Growing up was with all this. Done in a small way. One of crowding people; shoehorned into small rooms, houses and cars. But we had fun! A fun childhood with parents, who also knew how to have fun once the work day was done. Beach cricket, deck chairs grouped behind wind breaks. Sand castles or sand boats. Evenings at the penny arcade. The kids were sent home with one designated sitter. While the others spent late evening, at the local pub.

I love small houses and systems that make the best from little space. Which is likely the product? Of that upbringing.


Courtesy of http://www.bugbog.com/beaches/british-beaches-uk/devon-beaches-uk.html 

Writing 101 – My Uncle Ted …

Was born in 1920 and he died a few days ago. He and my Auntie Barbara, lived upstairs, from my Parents. Barbara was my Father’s older sister. She too has died and is missed by our family.

Edward Sidney, my uncle was nice to me and my sister Valerie. Growing up, my Mom and Dad would go out of a Saturday evening, with Dave and Lil. My Dad’s brother and wife.

Valerie and myself, would then be looked after by Babs, Ted and our Grandma, for the evening. Which was one of TV and treats. Like chocolates, oranges and nuts. My cousin Colin who was substantially younger than us. Missed the evenings, for he was in bed. While we watched Bonanza or Rawhide. TV westerns, like Gunsmoke, etc. Shows that today, I would feel dismissive of; for their gun culture.

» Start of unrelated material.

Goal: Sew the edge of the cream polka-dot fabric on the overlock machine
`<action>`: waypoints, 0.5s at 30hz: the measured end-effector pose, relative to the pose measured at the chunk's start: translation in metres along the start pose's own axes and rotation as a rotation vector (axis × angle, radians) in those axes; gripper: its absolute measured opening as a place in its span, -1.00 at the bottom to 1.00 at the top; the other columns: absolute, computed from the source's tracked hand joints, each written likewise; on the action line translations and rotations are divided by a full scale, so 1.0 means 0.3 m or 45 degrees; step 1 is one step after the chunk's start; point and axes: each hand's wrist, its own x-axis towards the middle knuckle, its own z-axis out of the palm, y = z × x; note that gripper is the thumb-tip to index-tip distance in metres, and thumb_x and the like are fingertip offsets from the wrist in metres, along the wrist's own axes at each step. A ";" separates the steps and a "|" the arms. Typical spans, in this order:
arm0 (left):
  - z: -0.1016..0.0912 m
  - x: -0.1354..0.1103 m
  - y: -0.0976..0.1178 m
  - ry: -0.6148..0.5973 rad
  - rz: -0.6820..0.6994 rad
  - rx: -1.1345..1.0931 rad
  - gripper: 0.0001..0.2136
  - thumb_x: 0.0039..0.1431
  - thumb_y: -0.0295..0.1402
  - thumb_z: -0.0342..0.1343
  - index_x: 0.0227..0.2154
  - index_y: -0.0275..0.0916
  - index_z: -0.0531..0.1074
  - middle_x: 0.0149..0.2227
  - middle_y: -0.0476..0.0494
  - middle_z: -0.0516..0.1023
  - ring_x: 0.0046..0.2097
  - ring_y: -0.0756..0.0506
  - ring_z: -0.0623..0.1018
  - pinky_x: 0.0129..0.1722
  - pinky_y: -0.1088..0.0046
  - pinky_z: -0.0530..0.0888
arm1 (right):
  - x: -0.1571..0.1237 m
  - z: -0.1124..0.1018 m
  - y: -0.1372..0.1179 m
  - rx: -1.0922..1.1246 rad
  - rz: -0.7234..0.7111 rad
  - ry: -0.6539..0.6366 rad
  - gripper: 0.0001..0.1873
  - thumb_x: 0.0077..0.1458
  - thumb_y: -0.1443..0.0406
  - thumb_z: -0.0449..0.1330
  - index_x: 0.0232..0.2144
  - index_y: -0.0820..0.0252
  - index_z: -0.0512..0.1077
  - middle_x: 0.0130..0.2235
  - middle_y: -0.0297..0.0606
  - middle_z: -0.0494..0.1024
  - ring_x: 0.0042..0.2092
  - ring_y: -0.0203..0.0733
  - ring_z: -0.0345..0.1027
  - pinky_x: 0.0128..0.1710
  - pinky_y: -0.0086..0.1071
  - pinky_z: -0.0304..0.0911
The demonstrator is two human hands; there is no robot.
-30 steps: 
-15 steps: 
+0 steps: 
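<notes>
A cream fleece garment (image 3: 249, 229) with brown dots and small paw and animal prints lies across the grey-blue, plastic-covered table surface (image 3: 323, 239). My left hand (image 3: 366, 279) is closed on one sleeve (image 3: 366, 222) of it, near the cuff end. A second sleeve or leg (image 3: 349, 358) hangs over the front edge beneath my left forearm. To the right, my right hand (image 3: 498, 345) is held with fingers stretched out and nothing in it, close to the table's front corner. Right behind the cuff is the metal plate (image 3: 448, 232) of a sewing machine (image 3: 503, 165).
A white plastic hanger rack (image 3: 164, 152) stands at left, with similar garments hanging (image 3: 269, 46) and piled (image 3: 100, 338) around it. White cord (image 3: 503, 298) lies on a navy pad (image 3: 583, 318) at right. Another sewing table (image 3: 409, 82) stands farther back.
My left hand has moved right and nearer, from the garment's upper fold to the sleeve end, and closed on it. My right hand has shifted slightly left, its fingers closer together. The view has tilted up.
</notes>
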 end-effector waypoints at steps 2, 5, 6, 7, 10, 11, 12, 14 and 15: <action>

Since living in Canada, over the years, I would travel back to North London. Where until 2002, they still lived above my mother. Dad having died in 1980. Mom now lives with Valerie my sister. Ted and Babs moved to an apartment about 1/4 mile away.

Colin and I would hang out together. Colin lived a few hundred yards down the road. Evening trips to the Greyhound at Church End. Sometimes with his then wife Lynn and sometimes his son Oliver. Oliver was a cute kid and a great sport. Called Ted … Gaggs.

Babs and Ted were like constants in life. Always open toward me/us, a pair of generous souls. Invited to watch soccer on TV and plates of sandwiches, crisps and pickles. Tea and chocolate biscuits. Ted would have beer and scotch for arrival, then Babs would show up with plates of sandwiches.

The last time I saw Ted, he was pretty much confined to a bed and armchair and had a young man to help him with his needs. A Philippino called Joe. While he had his own room, Joe was a paid for carer. With a family in Philippines.

Valerie and I took our Mom, to visit. Joe made tea and supplied biscuits … all too familiar. In place of Babs, who had since died.

Ted had spent a substantial part of WW2 in a German POW camp. The picture of his wife that he had kept through that stay, on the wall. He made the point of emphasizing, that the guards in the camp had been good to the POW’s. “The inmates had been allowed to keep their photos and personal jewellery”, he said, as he opened his hand to show his wedding ring.

As we left, we said goodbye shook hands and kissed. Our eyes both welled with tears. So the news in late March, was not entirely unexpected. It has been a tough 7 years or so, for Colin. While the news was not unexpected it is with a mild shock, that it did come. For it brings on that sadness of memories past and the sadness that his great grand-daughter will miss the pleasure of growing up, with those two lovely people.